What to do
Your answer must be a word-for-word copy of the listing, with all pictures excluded.

Data provided
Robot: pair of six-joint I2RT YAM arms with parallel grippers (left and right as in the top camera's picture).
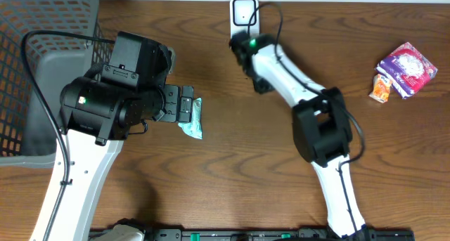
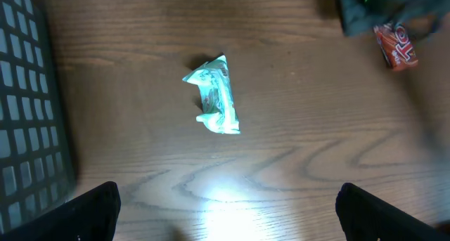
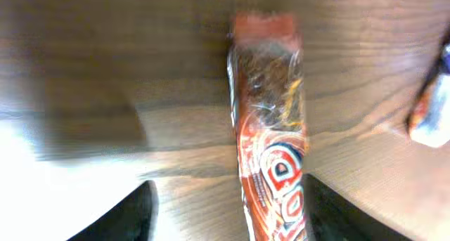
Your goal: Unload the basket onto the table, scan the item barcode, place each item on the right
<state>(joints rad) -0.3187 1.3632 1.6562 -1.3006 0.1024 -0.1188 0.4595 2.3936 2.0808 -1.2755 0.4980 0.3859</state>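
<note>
A red and orange snack bar (image 3: 271, 128) lies lengthwise on the wood between my right gripper's (image 3: 228, 216) open fingers. It sits close to the right finger (image 3: 341, 213), with a wide gap to the left one. In the overhead view my right gripper (image 1: 244, 48) hovers just in front of the white scanner (image 1: 244, 12) and hides the bar. The left wrist view catches the bar (image 2: 397, 46) under that gripper. My left gripper (image 1: 188, 104) (image 2: 228, 209) is open and holds nothing, above a teal packet (image 1: 193, 123) (image 2: 214, 97) on the table.
A grey mesh basket (image 1: 42, 72) (image 2: 28, 114) fills the left side. A purple packet (image 1: 408, 67) and a small orange packet (image 1: 380, 88) lie at the far right. A blurred packet (image 3: 432, 111) shows at the right wrist view's edge.
</note>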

Result for this task
Robot: pair of six-joint I2RT YAM arms with parallel grippers (left and right as in the top camera's picture).
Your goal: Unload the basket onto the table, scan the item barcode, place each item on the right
<state>(joints rad) -0.3187 1.3632 1.6562 -1.3006 0.1024 -0.1188 0.4595 2.3936 2.0808 -1.2755 0.4980 0.3859</state>
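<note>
A red and orange snack bar (image 3: 271, 128) lies lengthwise on the wood between my right gripper's (image 3: 228, 216) open fingers. It sits close to the right finger (image 3: 341, 213), with a wide gap to the left one. In the overhead view my right gripper (image 1: 244, 48) hovers just in front of the white scanner (image 1: 244, 12) and hides the bar. The left wrist view catches the bar (image 2: 397, 46) under that gripper. My left gripper (image 1: 188, 104) (image 2: 228, 209) is open and holds nothing, above a teal packet (image 1: 193, 123) (image 2: 214, 97) on the table.
A grey mesh basket (image 1: 42, 72) (image 2: 28, 114) fills the left side. A purple packet (image 1: 408, 67) and a small orange packet (image 1: 380, 88) lie at the far right. A blurred packet (image 3: 432, 111) shows at the right wrist view's edge.
</note>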

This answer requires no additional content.